Problem requirements> Please give back, exactly as written, only the line containing "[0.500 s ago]" and every line after it until the data below ends.

Information supplied>
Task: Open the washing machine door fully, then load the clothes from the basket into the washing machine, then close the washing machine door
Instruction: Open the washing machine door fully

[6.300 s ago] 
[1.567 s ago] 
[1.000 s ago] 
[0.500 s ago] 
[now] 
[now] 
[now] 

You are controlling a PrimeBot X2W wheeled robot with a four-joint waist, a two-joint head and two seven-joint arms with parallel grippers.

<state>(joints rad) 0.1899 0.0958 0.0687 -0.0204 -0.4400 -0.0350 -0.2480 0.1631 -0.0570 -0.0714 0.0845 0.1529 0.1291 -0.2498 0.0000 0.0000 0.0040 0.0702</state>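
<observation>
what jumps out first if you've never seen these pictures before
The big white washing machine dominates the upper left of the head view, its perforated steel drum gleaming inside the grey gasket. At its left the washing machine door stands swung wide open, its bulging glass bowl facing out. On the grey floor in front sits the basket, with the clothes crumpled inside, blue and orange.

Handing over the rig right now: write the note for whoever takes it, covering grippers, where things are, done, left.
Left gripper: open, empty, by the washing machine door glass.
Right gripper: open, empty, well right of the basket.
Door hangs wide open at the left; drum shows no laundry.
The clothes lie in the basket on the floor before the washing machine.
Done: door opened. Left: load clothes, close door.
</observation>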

Answer to the exercise>
[0.500 s ago] 
[now] 
[now] 
[now] 

You are controlling a PrimeBot X2W wheeled robot with a four-joint waist, a two-joint head and two seven-joint arms with parallel grippers.

<state>(joints rad) 0.1899 0.0958 0.0687 -0.0204 -0.4400 -0.0350 -0.2480 0.1631 -0.0570 -0.0714 0.0845 0.1529 0.1291 -0.2498 0.0000 0.0000 0.0040 0.0702</state>
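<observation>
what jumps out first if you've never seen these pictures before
The big white washing machine dominates the upper left of the head view, its perforated steel drum gleaming inside the grey gasket. At its left the washing machine door stands swung wide open, its bulging glass bowl facing out. On the grey floor in front sits the basket, with the clothes crumpled inside, blue and orange.

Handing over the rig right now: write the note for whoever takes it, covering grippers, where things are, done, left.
Left gripper: open, empty, by the washing machine door glass.
Right gripper: open, empty, well right of the basket.
Door hangs wide open at the left; drum shows no laundry.
The clothes lie in the basket on the floor before the washing machine.
Done: door opened. Left: load clothes, close door.
</observation>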

The given output is the complete response.